Wisconsin is one of half a dozen battleground states that will decide the result in November. Mr Trump had edged ahead in them in most polls since Mr Biden badly fumbled their first debate nearly a month ago.

Aged 78, Mr Trump suddenly finds himself as the oldest nominee in US history after the president’s withdrawal, offering Democrats one opening to go on the attack.

Ms Harris previewed other lines of attack as she addressed campaign staff in Mr Biden’s home state of Delaware on Monday.

Vice President Kamala Harris and her partner Doug Emhoff address staff at her campaign headquarters in Wilmington on Monday (AP)

She referred to her past of pursuing “predators” and “fraudsters” as San Francisco district attorney and California attorney general.

“So hear me when I say I know Donald Trump’s type,” she said after her rival became a convicted felon when he was found liable for sexual assault in civil court. Other courts have found fraud was committed in Mr Trump’s business, charitable foundation and private university.

Ms Harris added: “Our fight for the future is also a fight for freedoms. The baton is in our hands.”

Mr Biden’s exit has seen a surge in donor dollars and volunteers for the newly rebranded Harris for President campaign, underscoring an abrupt change in dynamic with just over 100 days to go till Election Day.

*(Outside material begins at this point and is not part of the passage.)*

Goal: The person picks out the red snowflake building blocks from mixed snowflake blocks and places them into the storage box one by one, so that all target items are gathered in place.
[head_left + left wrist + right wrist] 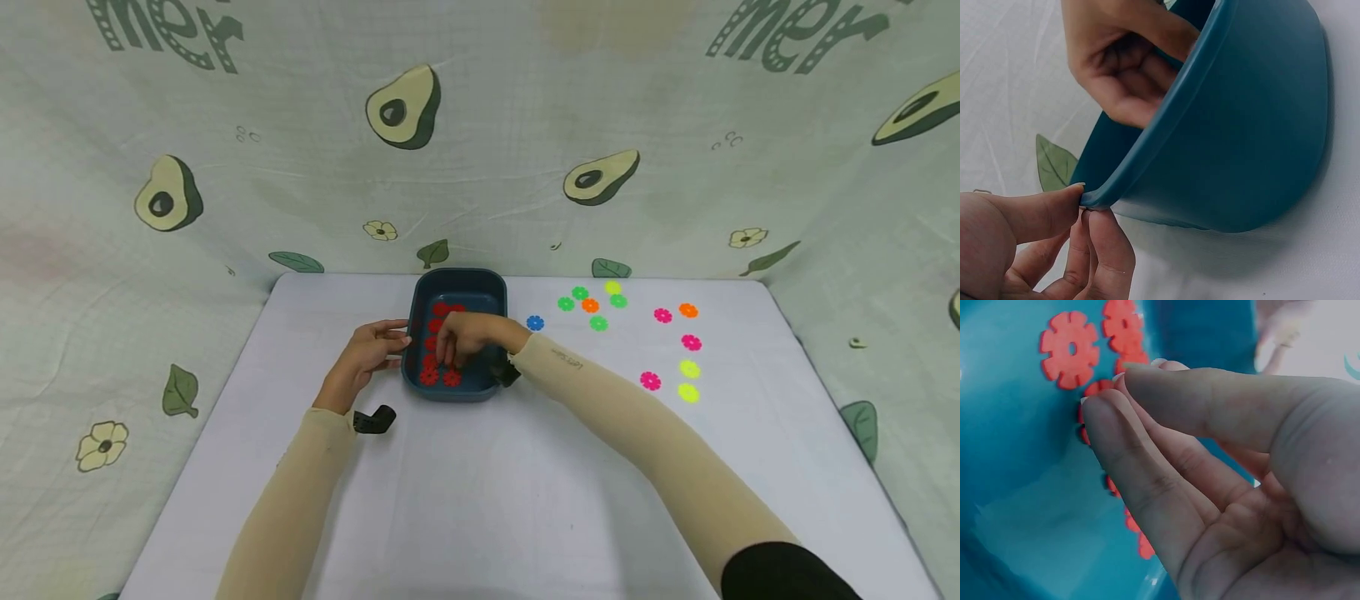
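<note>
A dark blue-green plastic tub stands toward the back of the white table. Several red flower-shaped discs lie on its floor, mostly along the left side. My left hand pinches the tub's rim from the left, thumb above and fingers below. Inside the tub is my right hand, fingers pointing down at the discs. The right wrist view has its thumb and fingertips right over the red pieces, with a gap between thumb and forefinger. No disc shows held there, and the other fingertips are partly hidden.
Right of the tub lie loose discs of the same shape: a blue one, several green ones, orange, yellow and pink. An avocado-print cloth hangs behind the table's back edge.
</note>
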Available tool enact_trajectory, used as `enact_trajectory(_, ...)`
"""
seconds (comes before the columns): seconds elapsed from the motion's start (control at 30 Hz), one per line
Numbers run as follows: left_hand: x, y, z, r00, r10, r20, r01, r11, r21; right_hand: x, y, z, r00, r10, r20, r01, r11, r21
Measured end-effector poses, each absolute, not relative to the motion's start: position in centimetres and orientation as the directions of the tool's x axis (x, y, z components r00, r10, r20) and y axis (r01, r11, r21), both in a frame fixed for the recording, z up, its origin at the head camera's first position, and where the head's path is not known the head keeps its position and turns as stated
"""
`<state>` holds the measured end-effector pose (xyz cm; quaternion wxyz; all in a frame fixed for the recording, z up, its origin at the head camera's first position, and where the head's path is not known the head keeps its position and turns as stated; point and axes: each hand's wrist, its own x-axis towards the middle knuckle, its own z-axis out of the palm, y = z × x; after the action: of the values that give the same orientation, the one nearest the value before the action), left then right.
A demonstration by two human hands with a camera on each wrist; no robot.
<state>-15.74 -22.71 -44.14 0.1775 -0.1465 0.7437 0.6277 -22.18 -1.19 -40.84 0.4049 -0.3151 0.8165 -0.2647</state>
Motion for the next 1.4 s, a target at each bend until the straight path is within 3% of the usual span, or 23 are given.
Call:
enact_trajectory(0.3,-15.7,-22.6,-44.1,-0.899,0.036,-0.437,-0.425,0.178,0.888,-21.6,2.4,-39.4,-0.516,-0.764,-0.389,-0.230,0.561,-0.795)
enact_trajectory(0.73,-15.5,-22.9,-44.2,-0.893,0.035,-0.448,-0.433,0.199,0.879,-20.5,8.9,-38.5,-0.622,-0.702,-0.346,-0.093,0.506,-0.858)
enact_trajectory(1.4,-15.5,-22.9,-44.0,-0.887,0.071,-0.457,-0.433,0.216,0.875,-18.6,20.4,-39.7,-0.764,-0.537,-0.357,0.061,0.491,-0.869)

Her campaign said on Monday that she had raised $81 million (£63m) since the president stepped aside, nearly equalling the $95 million (£73m) that the Biden campaign had in the bank at the end of June.

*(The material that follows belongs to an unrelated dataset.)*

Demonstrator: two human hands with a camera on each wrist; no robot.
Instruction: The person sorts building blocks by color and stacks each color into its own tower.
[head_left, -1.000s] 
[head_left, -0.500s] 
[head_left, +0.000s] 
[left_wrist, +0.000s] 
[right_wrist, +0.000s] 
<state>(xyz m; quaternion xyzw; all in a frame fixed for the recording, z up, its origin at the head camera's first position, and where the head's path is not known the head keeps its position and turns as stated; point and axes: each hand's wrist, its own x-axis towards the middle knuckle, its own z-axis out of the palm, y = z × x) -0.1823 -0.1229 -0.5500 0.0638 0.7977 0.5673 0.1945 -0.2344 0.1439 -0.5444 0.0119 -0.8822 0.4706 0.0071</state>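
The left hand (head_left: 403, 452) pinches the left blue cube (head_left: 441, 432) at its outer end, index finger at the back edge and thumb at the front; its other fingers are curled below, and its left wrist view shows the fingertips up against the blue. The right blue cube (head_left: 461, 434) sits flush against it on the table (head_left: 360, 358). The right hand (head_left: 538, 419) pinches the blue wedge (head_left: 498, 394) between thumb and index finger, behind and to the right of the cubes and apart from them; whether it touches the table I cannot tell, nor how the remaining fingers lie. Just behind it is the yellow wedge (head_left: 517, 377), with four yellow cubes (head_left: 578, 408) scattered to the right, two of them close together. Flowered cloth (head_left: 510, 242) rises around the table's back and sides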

While some voters will look askance at electing the first woman president, her mixed race heritage plays well among other groups that are key to any winning Democratic coalition, after signs that black and Latino voters were increasingly turning away from Mr Biden.

Milwaukee County Executive David Crowley said of black voters: “Many of them didn't come along because they were distracted by his age, distracted by his appearance.”

The president called into the staff meeting from his home in Rehoboth Beach, Delaware, where he is recovering from Covid.

“It was the right thing to do. The name has changed at the top of the ticket, but the mission hasn’t changed at all,” Mr Biden said in his first public remarks since Sunday, promising he was “not going anywhere” and plans to campaign on his deputy’s behalf.

But Mr Trump’s running mate JD Vance demanded that the Cabinet invoke the 25th amendment to the Constitution and force Mr Biden from office, rather than letting him serve until the next president is inaugurated in January.

The Ohio senator told supporters in Virginia: "Can anybody just admit that if Joe Biden is not fit to run for president, he ain't fit to serve as president of the United States either?

“And if Kamala Harris is too blind or too corrupt to admit to the American people that Joe Biden should have never been in there, she's not fit to serve, either. We got to get them both out of there."

Replacing Mr Biden as the 2024 nominee has also intensified speculation about who might join Ms Harris as a vice presidential candidate.

The shortlist of people being discussed is said to include Kentucky Governor Andy Beshear, US Transportation Secretary Pete Buttigieg, North Carolina Governor Roy Cooper, Arizona Senator Mark Kelly, Pennsylvania Governor Josh Shapiro, Illinois Governor JB Pritzker, and Michigan Governor Gretchen Whitmer.